▶ [What to produce] For the word "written", tally the lines of the data that contain it and give the tally alone.

*** Opening Dataset records ***

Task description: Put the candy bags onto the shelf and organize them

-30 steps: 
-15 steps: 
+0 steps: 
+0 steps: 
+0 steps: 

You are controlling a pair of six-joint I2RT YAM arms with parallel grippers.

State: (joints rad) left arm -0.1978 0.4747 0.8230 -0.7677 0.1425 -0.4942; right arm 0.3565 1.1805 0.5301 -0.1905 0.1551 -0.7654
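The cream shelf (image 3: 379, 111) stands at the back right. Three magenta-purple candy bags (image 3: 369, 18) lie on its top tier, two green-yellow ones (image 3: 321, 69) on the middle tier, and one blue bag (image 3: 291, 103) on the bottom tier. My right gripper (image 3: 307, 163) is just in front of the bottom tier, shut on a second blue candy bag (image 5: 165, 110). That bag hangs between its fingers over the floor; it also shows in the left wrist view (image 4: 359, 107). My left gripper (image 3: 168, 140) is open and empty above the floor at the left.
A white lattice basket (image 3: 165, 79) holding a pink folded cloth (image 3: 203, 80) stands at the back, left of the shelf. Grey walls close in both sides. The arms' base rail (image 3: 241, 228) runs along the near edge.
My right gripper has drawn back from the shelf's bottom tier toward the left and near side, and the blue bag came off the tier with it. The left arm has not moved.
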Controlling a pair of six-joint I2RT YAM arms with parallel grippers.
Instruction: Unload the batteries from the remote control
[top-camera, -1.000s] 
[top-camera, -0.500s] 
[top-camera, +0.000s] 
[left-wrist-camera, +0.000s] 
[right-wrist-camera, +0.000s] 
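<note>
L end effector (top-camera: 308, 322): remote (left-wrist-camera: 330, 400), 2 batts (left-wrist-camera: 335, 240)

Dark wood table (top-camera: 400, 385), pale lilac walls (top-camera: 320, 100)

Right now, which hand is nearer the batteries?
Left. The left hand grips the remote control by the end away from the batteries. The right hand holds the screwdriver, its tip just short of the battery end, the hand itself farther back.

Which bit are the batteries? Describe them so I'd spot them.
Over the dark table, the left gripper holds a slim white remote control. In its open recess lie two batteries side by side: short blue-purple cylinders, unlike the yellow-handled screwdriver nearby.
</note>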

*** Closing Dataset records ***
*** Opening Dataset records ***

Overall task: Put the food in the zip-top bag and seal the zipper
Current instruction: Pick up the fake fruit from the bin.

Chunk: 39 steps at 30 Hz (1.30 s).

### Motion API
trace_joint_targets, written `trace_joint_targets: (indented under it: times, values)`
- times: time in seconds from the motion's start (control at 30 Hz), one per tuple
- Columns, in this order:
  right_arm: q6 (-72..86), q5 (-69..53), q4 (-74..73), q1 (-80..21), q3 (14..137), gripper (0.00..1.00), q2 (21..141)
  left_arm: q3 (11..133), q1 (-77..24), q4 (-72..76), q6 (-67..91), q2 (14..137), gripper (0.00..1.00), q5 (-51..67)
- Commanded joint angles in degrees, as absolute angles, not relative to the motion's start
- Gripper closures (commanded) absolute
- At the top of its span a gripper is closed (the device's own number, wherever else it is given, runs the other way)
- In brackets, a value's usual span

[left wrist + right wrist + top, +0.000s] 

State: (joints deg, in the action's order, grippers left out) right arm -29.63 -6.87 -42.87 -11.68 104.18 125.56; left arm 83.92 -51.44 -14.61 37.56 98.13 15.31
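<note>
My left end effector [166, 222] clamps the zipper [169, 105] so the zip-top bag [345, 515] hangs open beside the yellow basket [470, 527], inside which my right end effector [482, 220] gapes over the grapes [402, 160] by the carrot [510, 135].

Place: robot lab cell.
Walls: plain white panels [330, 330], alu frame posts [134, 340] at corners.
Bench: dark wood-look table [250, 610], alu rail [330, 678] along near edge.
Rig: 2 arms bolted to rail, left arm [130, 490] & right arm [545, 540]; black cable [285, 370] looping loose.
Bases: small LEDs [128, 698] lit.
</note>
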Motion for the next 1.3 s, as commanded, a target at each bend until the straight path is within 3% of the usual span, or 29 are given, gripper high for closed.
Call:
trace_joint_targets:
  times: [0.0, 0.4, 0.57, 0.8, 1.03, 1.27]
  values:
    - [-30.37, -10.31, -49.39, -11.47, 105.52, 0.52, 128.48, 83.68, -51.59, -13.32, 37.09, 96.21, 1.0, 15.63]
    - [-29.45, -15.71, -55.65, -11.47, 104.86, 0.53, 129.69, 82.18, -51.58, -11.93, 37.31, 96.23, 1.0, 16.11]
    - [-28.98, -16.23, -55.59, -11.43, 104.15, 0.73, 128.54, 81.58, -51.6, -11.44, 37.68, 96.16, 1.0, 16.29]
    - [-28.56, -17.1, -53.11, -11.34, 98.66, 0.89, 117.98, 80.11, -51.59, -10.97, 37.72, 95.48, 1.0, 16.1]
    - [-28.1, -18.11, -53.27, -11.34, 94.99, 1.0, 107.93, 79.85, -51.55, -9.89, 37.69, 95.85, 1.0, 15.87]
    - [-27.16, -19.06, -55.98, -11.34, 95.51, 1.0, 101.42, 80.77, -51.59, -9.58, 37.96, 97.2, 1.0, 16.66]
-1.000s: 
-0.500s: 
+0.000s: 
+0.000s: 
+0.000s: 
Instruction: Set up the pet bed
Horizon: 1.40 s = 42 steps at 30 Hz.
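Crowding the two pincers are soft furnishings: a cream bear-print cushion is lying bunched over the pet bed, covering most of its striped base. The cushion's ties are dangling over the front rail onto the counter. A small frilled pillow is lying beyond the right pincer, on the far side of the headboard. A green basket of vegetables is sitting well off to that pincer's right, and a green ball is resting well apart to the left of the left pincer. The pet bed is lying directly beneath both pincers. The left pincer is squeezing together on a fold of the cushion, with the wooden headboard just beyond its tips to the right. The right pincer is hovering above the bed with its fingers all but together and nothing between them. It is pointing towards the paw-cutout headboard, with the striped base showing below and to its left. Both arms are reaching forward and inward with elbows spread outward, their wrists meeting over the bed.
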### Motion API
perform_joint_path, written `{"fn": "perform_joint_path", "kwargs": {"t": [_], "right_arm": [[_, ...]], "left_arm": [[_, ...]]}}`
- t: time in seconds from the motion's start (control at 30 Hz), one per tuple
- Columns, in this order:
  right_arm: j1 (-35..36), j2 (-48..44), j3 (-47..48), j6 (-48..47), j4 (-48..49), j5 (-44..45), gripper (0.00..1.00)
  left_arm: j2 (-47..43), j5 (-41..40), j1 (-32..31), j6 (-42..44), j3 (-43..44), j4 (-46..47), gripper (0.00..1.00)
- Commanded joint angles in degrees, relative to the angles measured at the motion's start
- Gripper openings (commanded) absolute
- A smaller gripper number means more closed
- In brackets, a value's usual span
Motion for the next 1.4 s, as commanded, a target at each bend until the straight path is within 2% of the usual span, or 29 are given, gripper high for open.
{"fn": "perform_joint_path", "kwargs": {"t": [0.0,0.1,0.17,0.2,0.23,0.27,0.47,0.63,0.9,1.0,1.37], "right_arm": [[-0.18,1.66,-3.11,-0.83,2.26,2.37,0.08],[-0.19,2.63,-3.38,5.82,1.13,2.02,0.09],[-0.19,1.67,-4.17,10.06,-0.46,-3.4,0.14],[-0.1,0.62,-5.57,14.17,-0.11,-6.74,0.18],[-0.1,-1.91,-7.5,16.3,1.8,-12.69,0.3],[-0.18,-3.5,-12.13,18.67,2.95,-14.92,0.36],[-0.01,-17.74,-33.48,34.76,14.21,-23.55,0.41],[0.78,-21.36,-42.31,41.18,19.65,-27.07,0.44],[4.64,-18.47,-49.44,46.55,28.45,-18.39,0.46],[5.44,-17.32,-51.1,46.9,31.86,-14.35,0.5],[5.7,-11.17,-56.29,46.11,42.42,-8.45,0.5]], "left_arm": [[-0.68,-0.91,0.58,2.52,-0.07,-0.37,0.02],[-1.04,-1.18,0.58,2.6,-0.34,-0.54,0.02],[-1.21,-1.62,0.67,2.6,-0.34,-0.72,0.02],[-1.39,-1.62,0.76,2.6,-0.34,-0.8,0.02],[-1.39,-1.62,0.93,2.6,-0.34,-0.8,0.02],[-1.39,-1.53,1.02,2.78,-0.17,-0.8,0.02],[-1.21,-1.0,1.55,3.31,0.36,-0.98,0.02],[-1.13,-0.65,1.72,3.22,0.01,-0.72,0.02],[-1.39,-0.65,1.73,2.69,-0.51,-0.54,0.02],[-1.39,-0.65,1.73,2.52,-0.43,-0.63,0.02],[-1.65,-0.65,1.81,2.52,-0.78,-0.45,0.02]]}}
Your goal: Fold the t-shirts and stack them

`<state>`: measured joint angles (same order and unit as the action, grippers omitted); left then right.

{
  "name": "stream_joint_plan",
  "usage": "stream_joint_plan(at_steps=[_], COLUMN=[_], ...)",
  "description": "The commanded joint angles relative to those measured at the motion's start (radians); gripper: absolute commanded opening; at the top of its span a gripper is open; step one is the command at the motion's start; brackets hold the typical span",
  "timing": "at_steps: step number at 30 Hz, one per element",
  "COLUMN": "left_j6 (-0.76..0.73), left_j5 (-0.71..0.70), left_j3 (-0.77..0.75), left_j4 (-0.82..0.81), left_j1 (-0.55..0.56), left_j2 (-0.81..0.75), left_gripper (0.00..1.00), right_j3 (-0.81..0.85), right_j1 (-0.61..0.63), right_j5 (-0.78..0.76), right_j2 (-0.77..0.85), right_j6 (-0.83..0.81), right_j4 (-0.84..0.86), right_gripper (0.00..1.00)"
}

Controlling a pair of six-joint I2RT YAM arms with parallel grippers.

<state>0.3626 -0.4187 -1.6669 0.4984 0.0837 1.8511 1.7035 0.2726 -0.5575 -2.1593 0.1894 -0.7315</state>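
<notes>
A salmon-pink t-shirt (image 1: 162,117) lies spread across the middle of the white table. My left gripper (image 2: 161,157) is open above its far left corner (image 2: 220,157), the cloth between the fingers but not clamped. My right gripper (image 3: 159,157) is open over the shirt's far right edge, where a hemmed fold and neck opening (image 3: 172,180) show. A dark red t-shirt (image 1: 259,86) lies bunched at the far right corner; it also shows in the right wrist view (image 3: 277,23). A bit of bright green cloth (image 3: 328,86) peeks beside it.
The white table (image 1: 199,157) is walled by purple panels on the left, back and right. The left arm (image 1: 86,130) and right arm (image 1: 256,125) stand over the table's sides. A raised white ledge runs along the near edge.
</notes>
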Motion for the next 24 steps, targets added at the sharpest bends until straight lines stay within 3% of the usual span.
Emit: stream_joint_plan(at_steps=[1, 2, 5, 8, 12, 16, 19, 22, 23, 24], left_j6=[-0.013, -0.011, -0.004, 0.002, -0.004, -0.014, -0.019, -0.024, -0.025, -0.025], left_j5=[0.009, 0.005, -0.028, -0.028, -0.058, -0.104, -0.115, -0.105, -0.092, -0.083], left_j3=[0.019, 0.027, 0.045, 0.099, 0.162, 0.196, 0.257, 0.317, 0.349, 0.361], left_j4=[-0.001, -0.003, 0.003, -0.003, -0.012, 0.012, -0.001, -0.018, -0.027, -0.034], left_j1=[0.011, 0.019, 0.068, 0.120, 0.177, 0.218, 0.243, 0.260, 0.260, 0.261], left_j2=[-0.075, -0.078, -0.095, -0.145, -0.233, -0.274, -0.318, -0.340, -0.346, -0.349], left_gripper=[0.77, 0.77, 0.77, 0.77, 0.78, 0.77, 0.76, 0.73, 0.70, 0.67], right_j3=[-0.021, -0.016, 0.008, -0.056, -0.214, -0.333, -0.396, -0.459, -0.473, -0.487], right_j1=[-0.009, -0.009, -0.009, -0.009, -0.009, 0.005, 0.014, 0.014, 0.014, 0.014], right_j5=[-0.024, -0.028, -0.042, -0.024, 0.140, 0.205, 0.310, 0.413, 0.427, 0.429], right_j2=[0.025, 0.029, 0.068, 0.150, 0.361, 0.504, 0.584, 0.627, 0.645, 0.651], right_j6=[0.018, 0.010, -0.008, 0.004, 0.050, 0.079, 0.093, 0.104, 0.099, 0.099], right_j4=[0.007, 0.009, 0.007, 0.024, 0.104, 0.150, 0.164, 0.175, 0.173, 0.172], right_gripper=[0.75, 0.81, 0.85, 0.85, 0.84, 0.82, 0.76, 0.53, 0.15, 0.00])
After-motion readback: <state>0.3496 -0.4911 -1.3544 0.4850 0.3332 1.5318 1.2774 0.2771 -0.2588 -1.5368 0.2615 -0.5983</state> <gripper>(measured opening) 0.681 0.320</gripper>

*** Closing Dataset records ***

▶ [Task response] 2